Antibiotic resistance in food-producing livestock at lowest levels in a decade

20 November 2024

Vet administering an injection

UK livestock efforts continue to drive positive results in tackling antimicrobial resistance with antibiotic use remaining low and long-term surveillance showing resistance is reducing and sitting at an all-time low.

The latest VARSS report, published by the Veterinary Medicines Directorate, has revealed that multi-drug resistance in UK animals remains at its lowest level since reporting started a decade ago.

This marks significant progress for farmers and vets who have worked hard to reduce antibiotic use in food-producing animals. 

The figures show that antibiotic sales in food-producing animals remain at a 59% reduction since 2014. 

Sales of antibiotics of highest critical importance to human health account for less than 0.5% of total veterinary antibiotic sales.

The report marks 10 years of collecting data on AMR (antimicrobial resistance) from pigs and poultry and for the first time reports on AMR levels in sheep, beef and dairy cattle. 

A second set of figures, published in the RUMA Targets Task Force 2 (TTF2) progress report, also highlights that 2023 has been another year of great effort and commitment from across UK livestock sectors in the responsible use of antibiotics, with national usage figures remaining low and largely unchanged from last year.

The report summarises the fourth year of progress against the current set of antibiotic use targets which span 2021–2024.

The majority of sectors saw maintained or reduced levels of antibiotic use and where there were increases, it was in response to disease challenges where targeted responsible use was necessary to manage disease and prevent animal welfare being compromised.

Livestock breakdown

The Medicine Hub data, developed and resourced by AHDB on behalf of the industry, showed that the HP-CIA (highest priority critically important) antibiotics use is minimal across the ruminant sectors, while part-year data for antibiotics over all three sectors is also promising and reinforces the long-held view that ruminants are not high users of antibiotics.

The TTF also showcases the upskilling efforts of farmers, vets and students around best practice in medicine use, with initiatives apparent around farm health planning, endemic disease control and biosecurity.
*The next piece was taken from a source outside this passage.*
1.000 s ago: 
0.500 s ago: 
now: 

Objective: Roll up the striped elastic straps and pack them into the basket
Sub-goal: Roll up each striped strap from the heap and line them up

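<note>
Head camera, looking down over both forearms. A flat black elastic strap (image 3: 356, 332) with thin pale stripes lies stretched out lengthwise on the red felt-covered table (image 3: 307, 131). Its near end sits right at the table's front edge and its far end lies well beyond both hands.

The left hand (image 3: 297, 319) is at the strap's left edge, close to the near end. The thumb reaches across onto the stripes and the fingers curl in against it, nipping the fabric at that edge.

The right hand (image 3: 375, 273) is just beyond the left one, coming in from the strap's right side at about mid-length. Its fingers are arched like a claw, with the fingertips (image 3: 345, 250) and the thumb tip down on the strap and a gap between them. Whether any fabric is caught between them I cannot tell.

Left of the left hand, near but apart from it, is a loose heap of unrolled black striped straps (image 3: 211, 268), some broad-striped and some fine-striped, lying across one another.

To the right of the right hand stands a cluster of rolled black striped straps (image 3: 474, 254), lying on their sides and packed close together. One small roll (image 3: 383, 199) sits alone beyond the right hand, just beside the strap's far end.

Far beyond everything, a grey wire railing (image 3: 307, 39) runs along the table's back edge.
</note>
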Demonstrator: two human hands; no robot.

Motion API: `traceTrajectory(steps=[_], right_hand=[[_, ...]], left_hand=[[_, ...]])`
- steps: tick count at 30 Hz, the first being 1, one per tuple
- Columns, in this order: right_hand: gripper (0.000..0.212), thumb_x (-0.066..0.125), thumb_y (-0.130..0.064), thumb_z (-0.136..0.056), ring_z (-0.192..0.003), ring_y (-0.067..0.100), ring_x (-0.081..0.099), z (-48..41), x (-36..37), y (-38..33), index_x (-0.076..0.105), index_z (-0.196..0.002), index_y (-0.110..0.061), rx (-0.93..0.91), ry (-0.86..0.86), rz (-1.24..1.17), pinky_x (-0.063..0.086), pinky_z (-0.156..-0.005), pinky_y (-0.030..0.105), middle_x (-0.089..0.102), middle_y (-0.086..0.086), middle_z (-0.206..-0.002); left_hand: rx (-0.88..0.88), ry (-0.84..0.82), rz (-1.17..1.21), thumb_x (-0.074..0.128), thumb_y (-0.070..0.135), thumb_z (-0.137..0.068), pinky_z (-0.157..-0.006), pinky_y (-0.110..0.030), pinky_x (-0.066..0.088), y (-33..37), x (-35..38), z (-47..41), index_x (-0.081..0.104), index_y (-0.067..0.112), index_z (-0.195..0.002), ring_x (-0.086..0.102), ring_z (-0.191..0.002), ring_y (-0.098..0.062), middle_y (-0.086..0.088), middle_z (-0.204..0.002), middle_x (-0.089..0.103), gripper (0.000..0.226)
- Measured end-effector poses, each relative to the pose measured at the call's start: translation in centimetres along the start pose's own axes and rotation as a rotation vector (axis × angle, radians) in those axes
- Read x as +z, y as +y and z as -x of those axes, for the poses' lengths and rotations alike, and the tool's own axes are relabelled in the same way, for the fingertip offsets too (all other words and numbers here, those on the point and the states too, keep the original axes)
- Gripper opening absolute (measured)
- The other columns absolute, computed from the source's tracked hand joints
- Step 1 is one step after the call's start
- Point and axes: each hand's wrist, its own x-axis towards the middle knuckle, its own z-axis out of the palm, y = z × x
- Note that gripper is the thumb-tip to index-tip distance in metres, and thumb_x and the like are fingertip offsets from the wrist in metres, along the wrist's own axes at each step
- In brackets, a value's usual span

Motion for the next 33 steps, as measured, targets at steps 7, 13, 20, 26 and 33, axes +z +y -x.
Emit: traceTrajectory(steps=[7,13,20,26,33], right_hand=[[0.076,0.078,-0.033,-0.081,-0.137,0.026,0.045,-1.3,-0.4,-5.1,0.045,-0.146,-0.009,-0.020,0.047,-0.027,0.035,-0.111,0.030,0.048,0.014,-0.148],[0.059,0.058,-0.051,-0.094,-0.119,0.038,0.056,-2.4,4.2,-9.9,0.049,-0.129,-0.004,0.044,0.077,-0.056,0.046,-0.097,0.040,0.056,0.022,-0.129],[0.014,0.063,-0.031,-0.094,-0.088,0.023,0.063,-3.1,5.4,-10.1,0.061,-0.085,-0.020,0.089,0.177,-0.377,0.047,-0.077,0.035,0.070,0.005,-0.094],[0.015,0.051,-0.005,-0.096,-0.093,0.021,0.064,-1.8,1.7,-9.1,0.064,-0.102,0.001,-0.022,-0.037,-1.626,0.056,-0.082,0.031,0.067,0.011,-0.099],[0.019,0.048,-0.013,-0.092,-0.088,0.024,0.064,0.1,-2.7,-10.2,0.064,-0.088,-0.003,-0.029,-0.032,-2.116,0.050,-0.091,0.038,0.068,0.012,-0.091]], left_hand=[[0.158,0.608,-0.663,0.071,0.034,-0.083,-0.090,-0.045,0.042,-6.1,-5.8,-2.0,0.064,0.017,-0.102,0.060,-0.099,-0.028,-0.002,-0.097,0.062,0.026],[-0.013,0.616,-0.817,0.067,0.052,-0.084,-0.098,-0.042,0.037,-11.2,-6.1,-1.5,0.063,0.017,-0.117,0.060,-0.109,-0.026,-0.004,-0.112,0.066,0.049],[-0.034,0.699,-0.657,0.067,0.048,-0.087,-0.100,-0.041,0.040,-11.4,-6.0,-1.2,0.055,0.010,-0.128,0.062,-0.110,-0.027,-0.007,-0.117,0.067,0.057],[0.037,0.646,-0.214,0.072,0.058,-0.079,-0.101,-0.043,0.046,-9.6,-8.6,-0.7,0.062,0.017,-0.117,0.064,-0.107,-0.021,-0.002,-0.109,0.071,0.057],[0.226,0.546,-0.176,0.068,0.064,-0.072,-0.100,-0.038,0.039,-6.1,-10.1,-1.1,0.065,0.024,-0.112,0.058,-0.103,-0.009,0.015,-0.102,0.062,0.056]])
In sheep, Footrot vaccine uptake is also up from 16.3% to 17.8%, following ongoing supply shortages in 2022 which took some time to recover.

These latest figures demonstrate that the collaborative, voluntary efforts over the past decade in addressing AMR are clearly paying off.

NFU chief animal health and welfare adviser Cat McLaughlin

Poultry breakdown

The antibiotic usage data from members of the BEIC Lion Scheme continues to remain below the 1% bird days – the sector remains below target by 22%.

This is a significant achievement, especially considering that the national flock expanded by nearly 2 million birds over this time-period.

For the seventh year running no HP-CIAs were used. 

The sector has maintained robust vaccination programmes and good biosecurity with ongoing co-operation and understanding among vets and farmers that antibiotic use is generally a last resort.

For the poultry meat sector, British Poultry Council member businesses have reduced their total antibiotic use by 81% since 2012:

  • broiler chickens are at 13.54 mg/PCU (under the 25 mg/ PCU sector-specific target)
  • turkeys are 33.62 mg/PCU (under 50 mg/PCU)
  • both down from last year.

Collaborative efforts paying off

On the publication of the reports, NFU chief animal health and welfare adviser and RUMA chair Cat McLaughlin said: “UK agriculture is a leader when it comes to the responsible use of antibiotics, and these latest figures demonstrate that the collaborative, voluntary efforts over the past decade in addressing AMR are clearly paying off.

"There is a much-reported global statistic that about 70-80% of antibiotics are being used by animals while 20-30% are used by humans. In the UK, the reality is reversed with about 70% humans and 26% animals.

“Animals do get sick at times even with the best health care and preventive plans in place, and antibiotics remain a key medicine in the treatment ‘toolbox’ to help recovery. In those situations, antibiotics are rightfully needed and should be delivered under the mantra of ‘as little as possible, as much as necessary".